#### [The problem]
Reproduce verbatim all of the data given below, but do not carry over the images.
****************************************
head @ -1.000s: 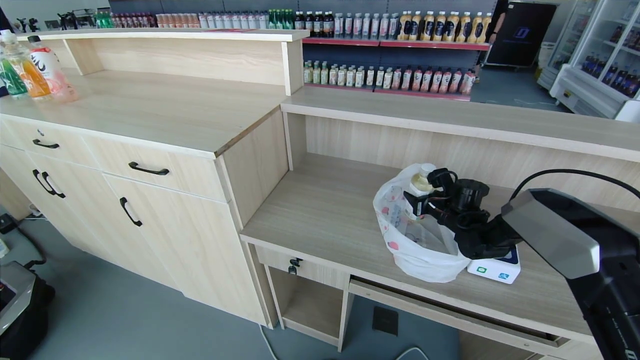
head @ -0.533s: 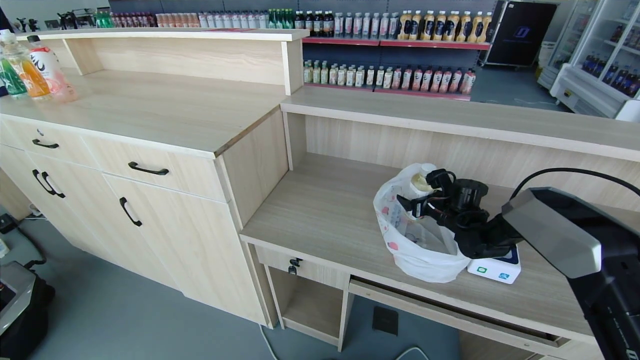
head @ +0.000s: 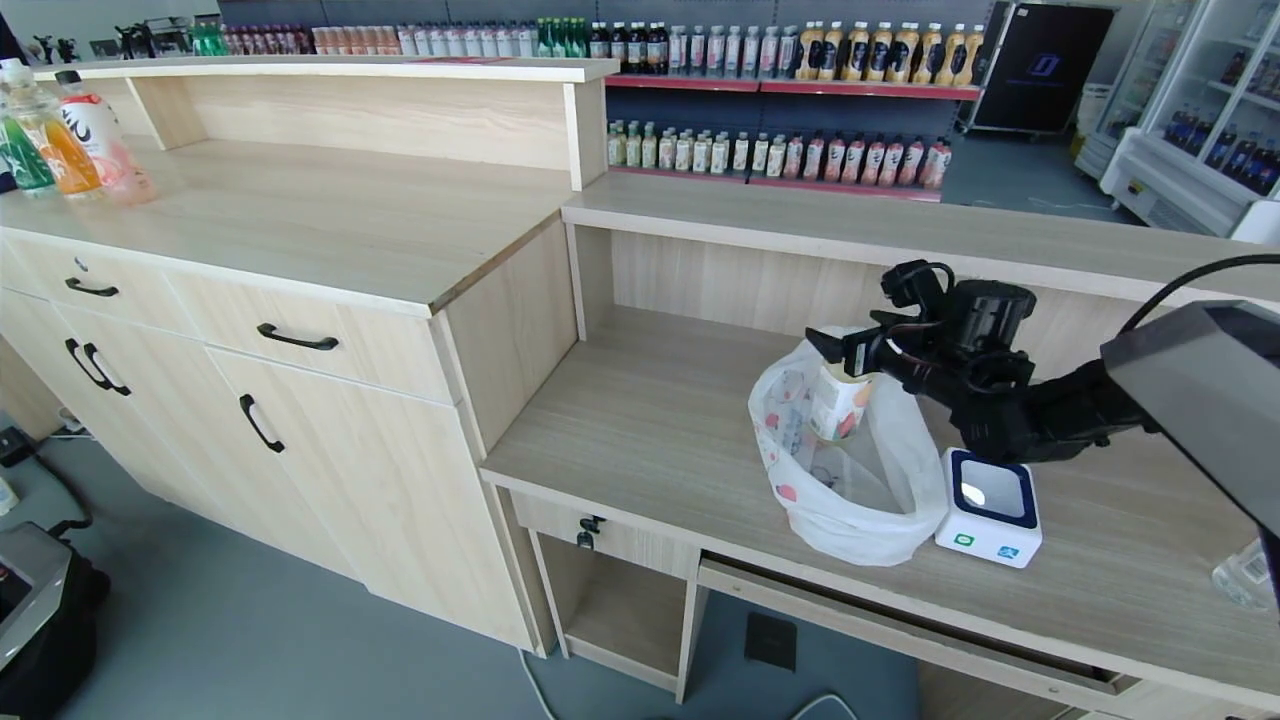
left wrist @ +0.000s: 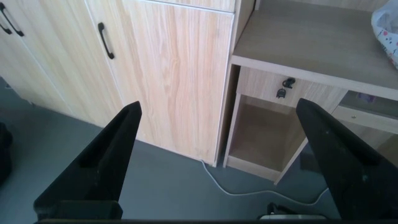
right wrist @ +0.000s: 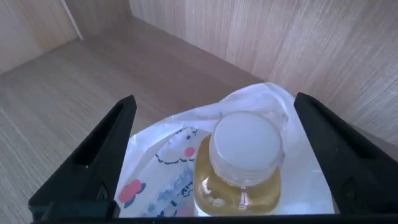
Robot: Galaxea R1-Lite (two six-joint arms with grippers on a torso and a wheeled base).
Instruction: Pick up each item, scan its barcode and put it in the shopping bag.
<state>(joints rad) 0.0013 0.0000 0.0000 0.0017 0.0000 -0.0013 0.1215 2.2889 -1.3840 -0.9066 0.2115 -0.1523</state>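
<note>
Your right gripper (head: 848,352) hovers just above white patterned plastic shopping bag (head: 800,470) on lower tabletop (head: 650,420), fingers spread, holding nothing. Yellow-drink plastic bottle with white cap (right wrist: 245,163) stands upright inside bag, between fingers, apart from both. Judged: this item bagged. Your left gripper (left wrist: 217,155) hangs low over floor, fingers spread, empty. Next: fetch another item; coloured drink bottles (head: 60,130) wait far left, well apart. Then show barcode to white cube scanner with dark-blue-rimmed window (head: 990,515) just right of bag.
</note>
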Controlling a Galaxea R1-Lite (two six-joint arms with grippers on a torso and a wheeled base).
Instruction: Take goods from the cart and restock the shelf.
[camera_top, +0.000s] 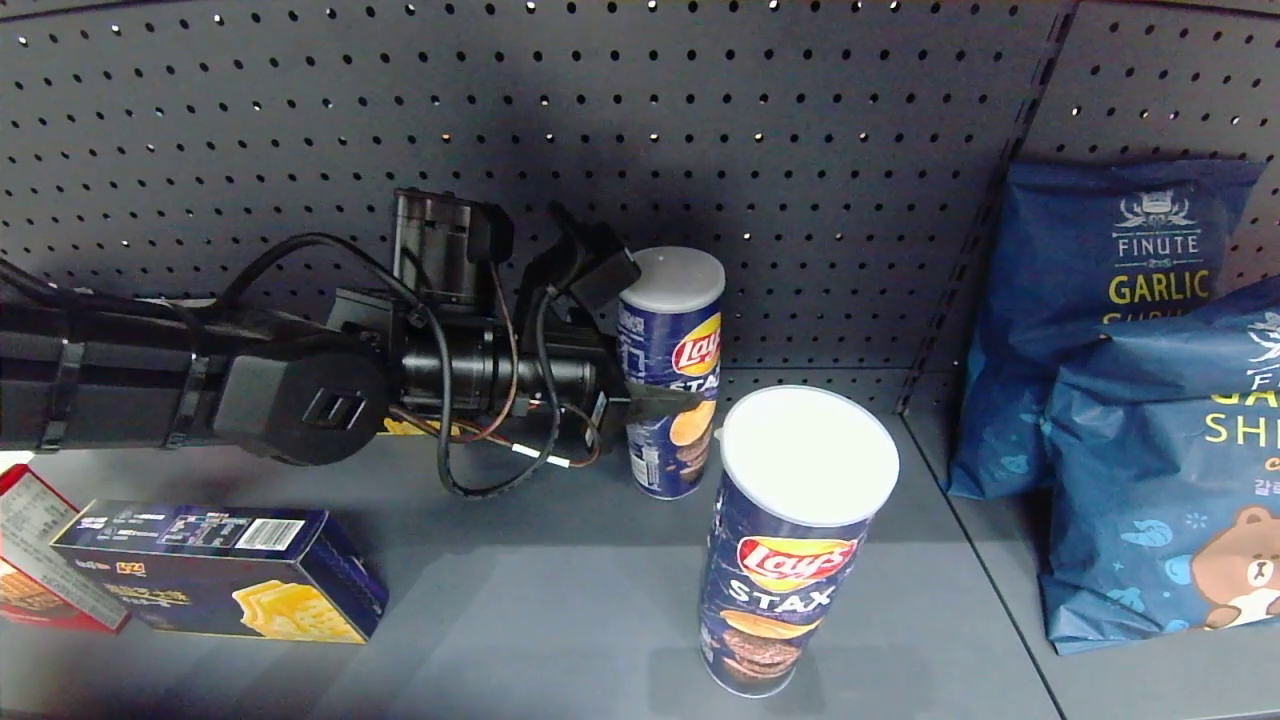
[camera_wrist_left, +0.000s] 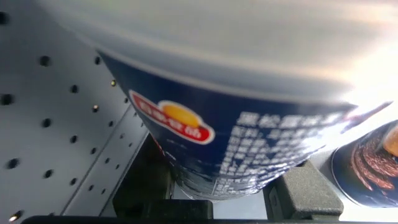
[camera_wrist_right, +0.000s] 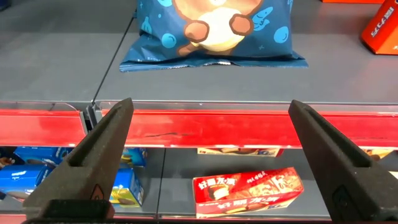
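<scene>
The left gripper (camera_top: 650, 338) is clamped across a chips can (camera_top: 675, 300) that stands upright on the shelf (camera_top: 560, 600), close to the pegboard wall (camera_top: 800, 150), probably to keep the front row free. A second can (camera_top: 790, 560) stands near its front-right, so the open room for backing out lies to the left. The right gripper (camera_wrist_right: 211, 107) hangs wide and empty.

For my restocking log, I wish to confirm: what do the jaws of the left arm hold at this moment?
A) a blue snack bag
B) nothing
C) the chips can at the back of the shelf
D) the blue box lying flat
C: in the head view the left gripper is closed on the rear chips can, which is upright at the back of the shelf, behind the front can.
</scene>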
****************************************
#### [Finished exercise]
head @ -1.000s: 
head @ -0.533s: 
head @ +0.000s: 
left wrist @ +0.000s: 
right wrist @ +0.000s: 
Robot: Galaxea R1-Lite (two six-joint arms with grippers on a torso and a wheeled base).
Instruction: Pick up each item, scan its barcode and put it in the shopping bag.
<state>(joints rad) 0.0013 0.0000 0.0000 0.0017 0.0000 -0.0013 0.1215 2.2889 -1.3840 -0.9066 0.2115 -0.1523</state>
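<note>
Your right gripper (head: 848,352) hovers just above white patterned plastic shopping bag (head: 800,470) on lower tabletop (head: 650,420), fingers spread, holding nothing. Yellow-drink plastic bottle with white cap (right wrist: 245,163) stands upright inside bag, between fingers, apart from both. Judged: this item bagged. Your left gripper (left wrist: 217,155) hangs low over floor, fingers spread, empty. Next: fetch another item; coloured drink bottles (head: 60,130) wait far left, well apart. Then show barcode to white cube scanner with dark-blue-rimmed window (head: 990,515) just right of bag.
</note>
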Controlling a Galaxea R1-Lite (two six-joint arms with grippers on a torso and a wheeled base).
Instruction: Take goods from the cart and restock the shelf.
[camera_top, +0.000s] 
[camera_wrist_left, +0.000s] 
[camera_wrist_right, +0.000s] 
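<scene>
The left gripper (camera_top: 650, 338) is clamped across a chips can (camera_top: 675, 300) that stands upright on the shelf (camera_top: 560, 600), close to the pegboard wall (camera_top: 800, 150), probably to keep the front row free. A second can (camera_top: 790, 560) stands near its front-right, so the open room for backing out lies to the left. The right gripper (camera_wrist_right: 211, 107) hangs wide and empty.

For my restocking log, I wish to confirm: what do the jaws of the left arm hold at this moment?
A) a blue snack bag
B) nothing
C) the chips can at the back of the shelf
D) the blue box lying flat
C: in the head view the left gripper is closed on the rear chips can, which is upright at the back of the shelf, behind the front can.
</scene>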

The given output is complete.